In the last year, as the pandemic has raged on, as we have experienced fires, floods, and political turmoil, most of us have been going out a lot less and cooking a lot more. There is often something soothing about the rhythms of meal preparation, especially when you have time to do it. The peeling, chopping, stirring bring a sort of comfort. So do the aromas wafting from the kitchen: bread baking, meat roasting, a pot of chai on the stove. Comfort can come from an elaborate, multicourse meal or an impromptu snack eaten over the sink. (Aficionados swear that’s the only sane way to consume a sandwich made with the summer’s first ripe tomatoes.)
We all have foods—whether sweet or savory, spicy or mild—that are the culinary equivalent of a warm hug. The recipes here come from five alums who return to these foods over and over, at the request of family and friends, or just to please themselves. When they’re served, they provide sustenance for the stomach and the soul.
Kumari Devarajan ’17
Kumari Devarajan ’17 usually lives in Los Angeles, where she is a producer for NPR’s Code Switch team (and, full disclosure, sometimes produces my radio pieces). But when I spoke to her, she was in Washington, D.C., at her parents’ home, working remotely for a few months.

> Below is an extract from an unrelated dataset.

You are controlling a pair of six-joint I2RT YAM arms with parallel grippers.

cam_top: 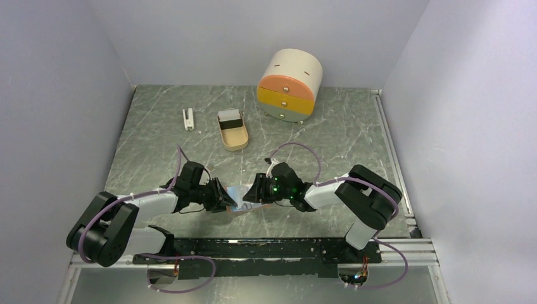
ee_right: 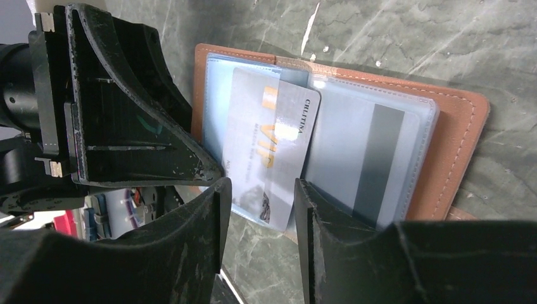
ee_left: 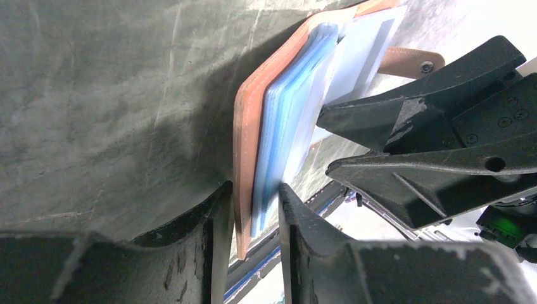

Kumari did not grow up cooking because she didn’t have to: “I was very lucky because my dad loves cooking, and so we always had home-cooked meals, at least four out of five weeknights,” she says. Her parents were both economists at the World Bank. Her mother doesn’t cook, but she is a great baker. “In my house, all the cookie jars always were full,” Kumari says. “Whenever there was a bake sale or I had to bring anything for school, I didn’t even have to ask twice.”
She didn’t start cooking for herself “until after I graduated from college and was living on my own and just kind of had to start from scratch. I think what helps is I know what a good meal is supposed to taste like and smell like because I grew up with it. So that kind of motivated me to try to get good at it. My staples [are] pad thai or roasted green beans—and I like spending a whole day making Bolognese sauce.”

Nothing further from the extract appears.